[EXERCISE AIM] Give back word for word every line from the one that includes "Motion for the" through the last line of the listing, and nothing besides.

[GIVEN MATERIAL]
§ §

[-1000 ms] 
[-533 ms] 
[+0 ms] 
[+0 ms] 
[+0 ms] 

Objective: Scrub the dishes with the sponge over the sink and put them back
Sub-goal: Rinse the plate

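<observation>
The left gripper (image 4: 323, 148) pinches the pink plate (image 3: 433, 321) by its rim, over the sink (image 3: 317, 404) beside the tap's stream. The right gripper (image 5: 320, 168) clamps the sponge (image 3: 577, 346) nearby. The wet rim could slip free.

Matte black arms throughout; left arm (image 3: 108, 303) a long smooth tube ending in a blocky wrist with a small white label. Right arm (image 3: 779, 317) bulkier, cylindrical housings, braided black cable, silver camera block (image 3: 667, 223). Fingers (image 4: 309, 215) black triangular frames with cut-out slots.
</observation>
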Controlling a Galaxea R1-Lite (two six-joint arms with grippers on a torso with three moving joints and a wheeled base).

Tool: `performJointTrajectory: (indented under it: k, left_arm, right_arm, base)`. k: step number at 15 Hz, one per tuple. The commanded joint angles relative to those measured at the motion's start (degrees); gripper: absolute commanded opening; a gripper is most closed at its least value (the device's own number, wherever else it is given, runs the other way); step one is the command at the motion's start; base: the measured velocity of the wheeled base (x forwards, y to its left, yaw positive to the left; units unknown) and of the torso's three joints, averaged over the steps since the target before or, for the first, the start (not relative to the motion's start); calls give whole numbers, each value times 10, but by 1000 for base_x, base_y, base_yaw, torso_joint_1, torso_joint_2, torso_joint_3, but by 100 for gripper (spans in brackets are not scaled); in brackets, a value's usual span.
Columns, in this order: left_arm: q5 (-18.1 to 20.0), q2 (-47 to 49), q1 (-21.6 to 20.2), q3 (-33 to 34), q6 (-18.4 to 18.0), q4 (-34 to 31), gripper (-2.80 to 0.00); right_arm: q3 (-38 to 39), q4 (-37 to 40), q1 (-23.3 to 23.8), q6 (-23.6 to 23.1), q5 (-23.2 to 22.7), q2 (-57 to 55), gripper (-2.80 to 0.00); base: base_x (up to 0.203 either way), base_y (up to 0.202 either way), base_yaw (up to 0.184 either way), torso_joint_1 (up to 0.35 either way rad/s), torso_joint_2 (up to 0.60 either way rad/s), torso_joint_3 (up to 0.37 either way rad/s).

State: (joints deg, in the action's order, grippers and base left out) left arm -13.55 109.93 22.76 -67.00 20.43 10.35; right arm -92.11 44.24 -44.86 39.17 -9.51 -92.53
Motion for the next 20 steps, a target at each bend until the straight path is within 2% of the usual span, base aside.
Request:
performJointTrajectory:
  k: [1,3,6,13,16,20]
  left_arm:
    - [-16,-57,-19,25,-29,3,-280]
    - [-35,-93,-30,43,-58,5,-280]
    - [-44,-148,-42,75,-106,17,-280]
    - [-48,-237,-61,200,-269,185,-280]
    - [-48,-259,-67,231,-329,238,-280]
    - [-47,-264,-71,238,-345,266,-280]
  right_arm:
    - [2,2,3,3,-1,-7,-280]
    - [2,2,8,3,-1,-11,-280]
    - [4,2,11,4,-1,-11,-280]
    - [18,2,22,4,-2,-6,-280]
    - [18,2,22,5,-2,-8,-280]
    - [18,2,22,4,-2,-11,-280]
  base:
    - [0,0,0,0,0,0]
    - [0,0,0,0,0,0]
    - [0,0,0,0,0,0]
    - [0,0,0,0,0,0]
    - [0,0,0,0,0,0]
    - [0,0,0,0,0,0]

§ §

[RESPONSE TO THIS EXERCISE]
Motion for the next 20 steps, a target at each bend until the straight path is within 2% of the usual span, base aside.
Request:
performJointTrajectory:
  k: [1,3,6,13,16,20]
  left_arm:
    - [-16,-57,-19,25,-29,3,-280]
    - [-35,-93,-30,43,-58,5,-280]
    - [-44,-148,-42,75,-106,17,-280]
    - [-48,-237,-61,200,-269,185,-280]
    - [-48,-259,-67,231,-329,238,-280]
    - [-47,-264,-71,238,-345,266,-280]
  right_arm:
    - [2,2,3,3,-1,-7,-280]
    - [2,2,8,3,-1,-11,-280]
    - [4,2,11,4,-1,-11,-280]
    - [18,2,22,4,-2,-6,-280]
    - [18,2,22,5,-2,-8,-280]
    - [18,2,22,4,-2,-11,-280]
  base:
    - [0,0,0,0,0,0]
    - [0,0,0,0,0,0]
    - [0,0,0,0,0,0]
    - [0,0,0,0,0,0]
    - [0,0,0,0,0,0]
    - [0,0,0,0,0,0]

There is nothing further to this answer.